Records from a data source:
------------------------------
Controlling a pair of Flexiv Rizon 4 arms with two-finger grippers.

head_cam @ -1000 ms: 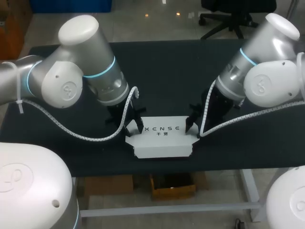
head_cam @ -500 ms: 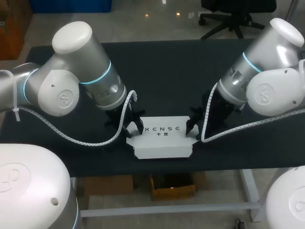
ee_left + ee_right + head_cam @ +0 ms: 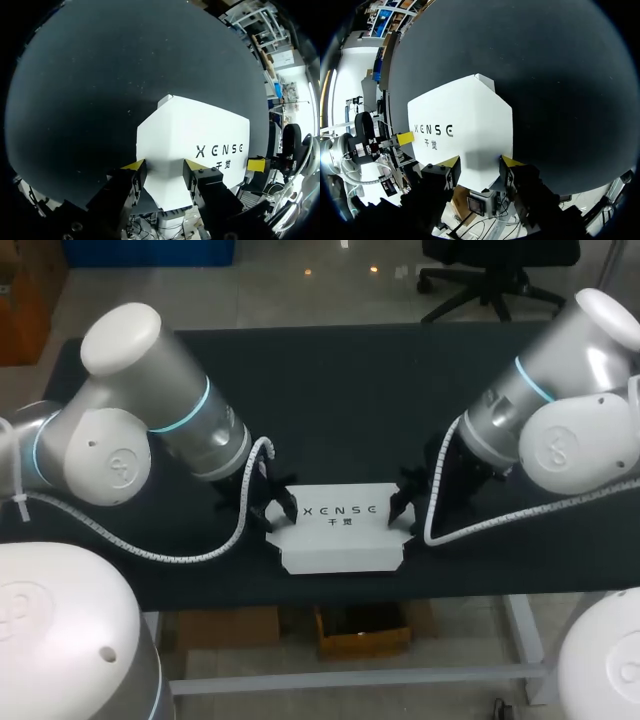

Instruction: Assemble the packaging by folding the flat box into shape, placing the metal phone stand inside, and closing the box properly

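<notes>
A white folded box (image 3: 340,530) with dark lettering lies near the front edge of the black table (image 3: 350,390). My left gripper (image 3: 278,508) is at its left end. In the left wrist view both yellow-tipped fingers press on the box's (image 3: 200,135) narrow end flap from two sides, the gripper (image 3: 164,167) shut on it. My right gripper (image 3: 402,508) holds the right end the same way, the flap of the box (image 3: 460,130) pinched in the gripper (image 3: 481,161). Each wrist view shows the other arm's yellow tip at the far end. No phone stand is in view.
The table's front edge (image 3: 340,585) runs just below the box. The dark tabletop stretches behind the box and out to both sides.
My left arm's elbow has swung down and to the left, and the right arm has shifted slightly right. Both grippers and the box stay where they were.
</notes>
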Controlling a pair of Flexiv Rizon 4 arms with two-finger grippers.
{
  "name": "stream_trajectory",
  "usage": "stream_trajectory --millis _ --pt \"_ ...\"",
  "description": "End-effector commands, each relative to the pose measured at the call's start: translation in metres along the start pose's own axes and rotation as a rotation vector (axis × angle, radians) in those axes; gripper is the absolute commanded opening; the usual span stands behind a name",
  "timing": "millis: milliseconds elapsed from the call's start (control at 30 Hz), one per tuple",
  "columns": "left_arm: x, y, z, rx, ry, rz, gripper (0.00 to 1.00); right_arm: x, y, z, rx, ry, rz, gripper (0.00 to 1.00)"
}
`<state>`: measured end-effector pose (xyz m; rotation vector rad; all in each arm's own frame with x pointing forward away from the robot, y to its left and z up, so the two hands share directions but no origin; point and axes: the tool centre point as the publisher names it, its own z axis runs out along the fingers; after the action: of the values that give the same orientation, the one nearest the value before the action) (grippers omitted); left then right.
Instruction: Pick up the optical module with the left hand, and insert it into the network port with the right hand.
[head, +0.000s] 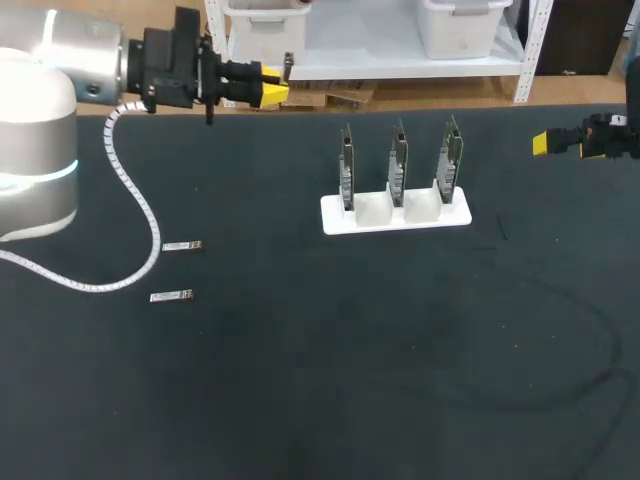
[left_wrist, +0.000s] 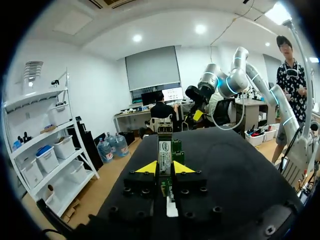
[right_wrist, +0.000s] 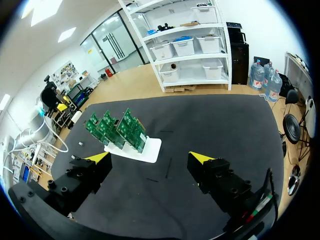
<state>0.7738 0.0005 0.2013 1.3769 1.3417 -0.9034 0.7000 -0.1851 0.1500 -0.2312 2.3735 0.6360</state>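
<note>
My left gripper (head: 268, 92) hangs over the table's far left edge, shut on a slim metal optical module (head: 288, 66) that sticks out past its yellow tips. In the left wrist view the module (left_wrist: 165, 150) stands upright between the fingers of the left gripper (left_wrist: 166, 169). Three green network boards (head: 398, 165) stand in a white holder (head: 360, 222) at the table's middle back. My right gripper (head: 548, 143) is at the far right edge, apart from the boards. In its own view the right gripper (right_wrist: 150, 159) is open and empty, with the boards (right_wrist: 117, 129) ahead of it.
Two more optical modules (head: 182, 246) (head: 171, 296) lie flat on the dark mat at the left. The left arm's white coiled cable (head: 140, 205) loops across the table near them.
</note>
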Motion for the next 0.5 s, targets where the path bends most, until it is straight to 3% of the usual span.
stream_trajectory --millis 33,500 --pt "0.0061 0.0048 0.0134 0.033 -0.044 -0.008 0.00 0.0000 0.0000 0.0000 0.000 0.000 0.000 1.00" --pt "0.0092 0.0060 0.0156 0.044 -0.052 -0.017 0.00 0.0000 0.0000 0.0000 0.000 0.000 0.000 1.00"
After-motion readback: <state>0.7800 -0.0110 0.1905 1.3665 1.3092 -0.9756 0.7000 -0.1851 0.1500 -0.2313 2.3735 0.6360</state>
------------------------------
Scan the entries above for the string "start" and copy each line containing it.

- TASK OUTPUT
  "description": "End-effector commands, each relative to the pose measured at the call's start: translation in metres along the start pose's own axes and rotation as a rotation vector (axis × angle, radians) in those axes; gripper is the absolute commanded opening; the usual span stands behind a name",
  "timing": "millis: milliseconds elapsed from the call's start (control at 30 Hz), one per tuple",

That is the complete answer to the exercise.